Task statement: Whenever a line in the following entries includes "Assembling", tally it. Report nothing except the final count.

Supplied entries:

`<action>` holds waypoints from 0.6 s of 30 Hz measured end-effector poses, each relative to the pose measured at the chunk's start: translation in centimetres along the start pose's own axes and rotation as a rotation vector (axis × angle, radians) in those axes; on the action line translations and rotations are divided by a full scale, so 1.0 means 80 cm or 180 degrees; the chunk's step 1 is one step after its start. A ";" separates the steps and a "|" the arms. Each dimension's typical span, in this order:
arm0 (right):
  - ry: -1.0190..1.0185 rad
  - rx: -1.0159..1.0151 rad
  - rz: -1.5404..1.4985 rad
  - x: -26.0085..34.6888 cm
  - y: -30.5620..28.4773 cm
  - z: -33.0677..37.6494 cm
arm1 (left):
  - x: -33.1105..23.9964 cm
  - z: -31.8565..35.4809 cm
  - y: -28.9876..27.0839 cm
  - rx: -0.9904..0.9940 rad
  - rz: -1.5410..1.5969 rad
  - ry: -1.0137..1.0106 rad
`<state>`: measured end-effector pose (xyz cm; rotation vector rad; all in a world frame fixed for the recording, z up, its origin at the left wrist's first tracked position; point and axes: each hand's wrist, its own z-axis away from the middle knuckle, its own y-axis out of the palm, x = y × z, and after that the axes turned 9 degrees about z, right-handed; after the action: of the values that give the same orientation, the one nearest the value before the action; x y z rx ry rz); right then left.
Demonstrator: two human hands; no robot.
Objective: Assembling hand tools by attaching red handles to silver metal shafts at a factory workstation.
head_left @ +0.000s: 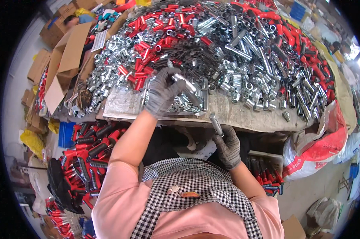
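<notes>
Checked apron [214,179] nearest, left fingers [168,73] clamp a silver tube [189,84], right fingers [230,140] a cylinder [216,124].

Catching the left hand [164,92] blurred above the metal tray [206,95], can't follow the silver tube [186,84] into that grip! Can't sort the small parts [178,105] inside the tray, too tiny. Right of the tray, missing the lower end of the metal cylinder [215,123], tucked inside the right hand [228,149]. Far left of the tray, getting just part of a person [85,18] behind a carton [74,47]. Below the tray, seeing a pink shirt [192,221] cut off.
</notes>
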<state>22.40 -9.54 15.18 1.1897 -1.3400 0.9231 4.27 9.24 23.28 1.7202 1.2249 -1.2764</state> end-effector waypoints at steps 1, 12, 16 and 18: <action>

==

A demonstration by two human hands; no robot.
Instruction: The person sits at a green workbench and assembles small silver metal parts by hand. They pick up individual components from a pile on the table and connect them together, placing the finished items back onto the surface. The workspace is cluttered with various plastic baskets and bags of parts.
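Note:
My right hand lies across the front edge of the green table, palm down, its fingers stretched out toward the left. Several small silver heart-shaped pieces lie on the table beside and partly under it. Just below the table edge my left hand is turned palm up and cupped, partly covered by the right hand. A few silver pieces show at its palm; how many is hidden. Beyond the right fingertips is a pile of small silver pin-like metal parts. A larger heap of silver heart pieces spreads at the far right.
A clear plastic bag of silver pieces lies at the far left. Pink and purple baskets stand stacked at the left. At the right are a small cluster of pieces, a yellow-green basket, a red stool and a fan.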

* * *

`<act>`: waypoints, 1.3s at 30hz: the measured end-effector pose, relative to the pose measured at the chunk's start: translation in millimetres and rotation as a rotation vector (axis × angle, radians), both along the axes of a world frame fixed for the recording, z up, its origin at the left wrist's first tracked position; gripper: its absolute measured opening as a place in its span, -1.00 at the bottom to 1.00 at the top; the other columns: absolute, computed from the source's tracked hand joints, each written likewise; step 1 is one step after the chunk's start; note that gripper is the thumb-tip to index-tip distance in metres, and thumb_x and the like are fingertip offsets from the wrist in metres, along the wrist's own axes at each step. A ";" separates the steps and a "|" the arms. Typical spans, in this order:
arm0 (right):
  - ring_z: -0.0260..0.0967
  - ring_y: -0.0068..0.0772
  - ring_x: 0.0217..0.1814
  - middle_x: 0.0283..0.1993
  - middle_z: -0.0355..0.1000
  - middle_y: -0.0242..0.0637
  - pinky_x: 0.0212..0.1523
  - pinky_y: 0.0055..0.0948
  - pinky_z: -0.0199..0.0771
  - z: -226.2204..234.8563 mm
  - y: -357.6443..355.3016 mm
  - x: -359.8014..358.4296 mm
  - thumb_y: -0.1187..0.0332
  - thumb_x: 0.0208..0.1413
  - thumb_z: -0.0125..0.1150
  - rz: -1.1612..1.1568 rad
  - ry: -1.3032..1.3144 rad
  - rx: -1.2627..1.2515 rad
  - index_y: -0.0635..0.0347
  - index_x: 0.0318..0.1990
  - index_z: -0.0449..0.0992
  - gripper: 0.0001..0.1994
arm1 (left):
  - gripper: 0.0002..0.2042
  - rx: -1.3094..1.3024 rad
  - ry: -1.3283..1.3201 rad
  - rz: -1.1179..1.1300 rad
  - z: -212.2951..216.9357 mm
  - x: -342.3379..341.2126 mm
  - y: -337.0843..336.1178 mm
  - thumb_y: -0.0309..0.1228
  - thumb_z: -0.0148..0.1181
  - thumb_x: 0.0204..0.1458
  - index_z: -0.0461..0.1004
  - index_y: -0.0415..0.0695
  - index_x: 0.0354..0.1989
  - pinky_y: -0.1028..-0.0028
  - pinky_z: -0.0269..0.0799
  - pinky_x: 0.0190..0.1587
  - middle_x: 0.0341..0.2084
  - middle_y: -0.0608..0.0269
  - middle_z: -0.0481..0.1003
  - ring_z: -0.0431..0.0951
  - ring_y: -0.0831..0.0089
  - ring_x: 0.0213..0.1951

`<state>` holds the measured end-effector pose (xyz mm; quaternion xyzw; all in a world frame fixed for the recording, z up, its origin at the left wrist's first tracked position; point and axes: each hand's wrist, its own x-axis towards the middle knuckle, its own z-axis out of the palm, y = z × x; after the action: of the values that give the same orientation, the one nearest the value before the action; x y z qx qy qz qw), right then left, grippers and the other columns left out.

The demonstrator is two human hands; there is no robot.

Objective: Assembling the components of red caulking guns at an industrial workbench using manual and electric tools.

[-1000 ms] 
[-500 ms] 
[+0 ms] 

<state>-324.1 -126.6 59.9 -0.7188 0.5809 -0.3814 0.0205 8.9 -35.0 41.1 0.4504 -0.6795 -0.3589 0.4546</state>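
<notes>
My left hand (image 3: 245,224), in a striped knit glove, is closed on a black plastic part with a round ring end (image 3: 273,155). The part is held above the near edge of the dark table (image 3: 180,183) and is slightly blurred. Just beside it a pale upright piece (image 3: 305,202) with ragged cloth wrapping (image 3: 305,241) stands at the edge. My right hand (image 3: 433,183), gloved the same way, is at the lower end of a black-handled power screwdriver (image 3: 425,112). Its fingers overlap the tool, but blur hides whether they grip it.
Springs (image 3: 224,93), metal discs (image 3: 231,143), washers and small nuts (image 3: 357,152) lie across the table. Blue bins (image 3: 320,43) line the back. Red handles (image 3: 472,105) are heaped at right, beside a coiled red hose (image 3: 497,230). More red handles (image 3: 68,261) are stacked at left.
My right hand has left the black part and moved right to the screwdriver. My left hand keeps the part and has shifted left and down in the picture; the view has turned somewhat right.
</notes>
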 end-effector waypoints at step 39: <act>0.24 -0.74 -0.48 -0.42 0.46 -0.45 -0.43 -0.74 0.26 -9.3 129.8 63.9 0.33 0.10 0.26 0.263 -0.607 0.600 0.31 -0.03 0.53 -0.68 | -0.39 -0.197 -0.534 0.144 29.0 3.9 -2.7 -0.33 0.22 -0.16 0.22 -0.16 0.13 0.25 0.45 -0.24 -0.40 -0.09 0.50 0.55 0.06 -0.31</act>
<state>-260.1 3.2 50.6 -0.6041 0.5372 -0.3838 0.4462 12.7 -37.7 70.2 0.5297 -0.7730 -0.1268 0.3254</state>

Written response: 2